→ **ACTION ITEM**
Only the opening lines of the listing, through the one with "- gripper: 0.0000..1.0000", are to be retyped, each exactly as it stands.
(THE DATA begins)
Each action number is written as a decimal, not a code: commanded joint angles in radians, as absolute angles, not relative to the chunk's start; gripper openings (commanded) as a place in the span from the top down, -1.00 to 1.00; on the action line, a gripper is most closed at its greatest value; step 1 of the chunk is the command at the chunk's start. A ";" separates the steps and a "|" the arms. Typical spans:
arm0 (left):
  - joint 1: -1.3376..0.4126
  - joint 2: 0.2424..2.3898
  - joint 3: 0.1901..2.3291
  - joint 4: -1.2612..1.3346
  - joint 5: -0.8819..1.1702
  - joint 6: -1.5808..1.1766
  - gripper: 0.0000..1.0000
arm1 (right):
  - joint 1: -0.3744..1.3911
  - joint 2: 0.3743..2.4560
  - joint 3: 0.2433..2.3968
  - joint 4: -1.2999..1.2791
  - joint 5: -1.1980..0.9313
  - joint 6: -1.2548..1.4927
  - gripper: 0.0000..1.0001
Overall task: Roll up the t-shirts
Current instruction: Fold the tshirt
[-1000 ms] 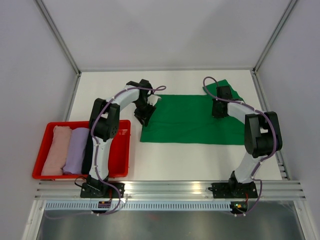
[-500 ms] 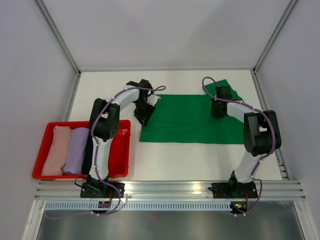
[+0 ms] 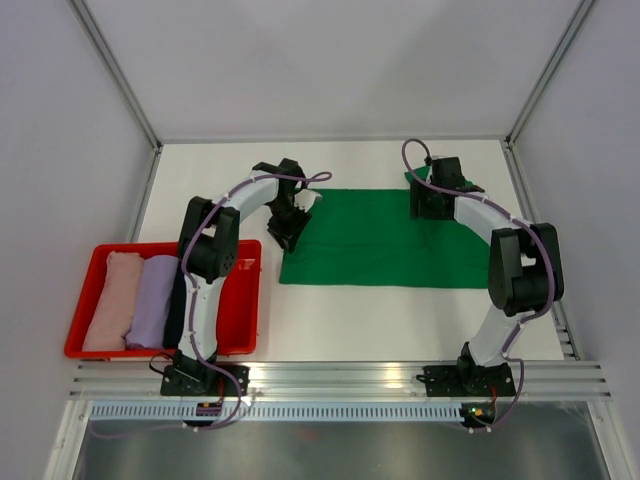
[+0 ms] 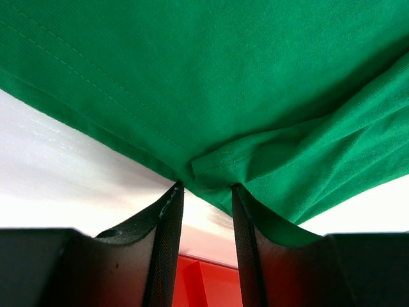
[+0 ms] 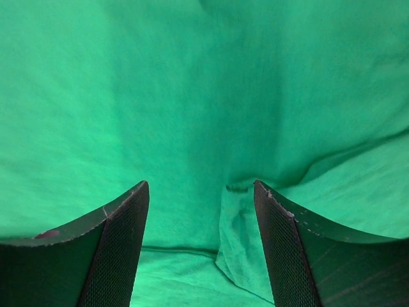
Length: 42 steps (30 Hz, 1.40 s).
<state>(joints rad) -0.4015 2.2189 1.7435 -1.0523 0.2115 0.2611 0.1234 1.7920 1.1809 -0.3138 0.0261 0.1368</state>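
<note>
A bright green cotton t-shirt (image 3: 380, 240) is shown spread flat on the far half of a white table (image 3: 400, 315), its long axis running left to right. Its far right corner is bunched. Which end is the neck cannot be told.

At the near left, a shallow red plastic tray (image 3: 75, 335) is filled with three rolled shirts laid side by side, each with its long axis running near to far. A pale pink rolled t-shirt (image 3: 112, 300) is at the left and a lavender rolled t-shirt (image 3: 152, 300) is in the middle. At the right, a black rolled t-shirt (image 3: 177, 310) is partly hidden by the left arm.

The table is enclosed by pale grey walls (image 3: 330, 70) and aluminium posts (image 3: 115, 70), with an aluminium rail (image 3: 340, 375) along the near edge.

The left arm is stretched far and bent rightward, and the left gripper (image 3: 284, 240) is set at the shirt's left edge. Its fingers (image 4: 167, 220) are drawn close together, and a pucker of green hem is pinched at their tips and lifted off the table.

The right arm is reached far and leftward, and the right gripper (image 3: 426, 210) is lowered at the far right corner. Its fingers (image 5: 124, 224) are spread wide over the cloth, and nothing is held.
</note>
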 commanded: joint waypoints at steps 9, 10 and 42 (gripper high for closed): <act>-0.403 2.158 1.819 -1.032 0.219 0.236 0.10 | -0.056 1.739 1.158 -0.367 0.026 0.379 0.99; -0.403 2.148 1.848 -1.031 0.224 0.235 0.08 | -0.073 1.761 1.148 -0.362 0.005 0.390 0.99; -0.301 2.557 2.422 -0.925 0.060 -0.026 -0.61 | -0.169 2.540 2.357 -0.644 0.129 0.607 -0.35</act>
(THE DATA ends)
→ **RESULT FOR THIS TASK**
Each action number is written as a decimal, not a code: commanded joint angles in radians, as absolute angles, not relative to the chunk's start; gripper openings (commanded) as a place in the span from the top down, -1.00 to 1.00; on the action line, a gripper is most closed at its greatest value; step 1 of the chunk is the command at the chunk's start. A ";" separates the steps and a "|" the arms. Typical spans:
arm0 (left):
  - joint 1: -1.3376..0.4126
  - joint 2: 0.2424..2.3898
  - joint 3: 0.1901..2.3291
  - joint 4: -1.2612..1.3346
  - joint 5: -0.8819..1.1702
  - joint 6: -1.5808..1.1766
  - gripper: 0.0000..1.0000

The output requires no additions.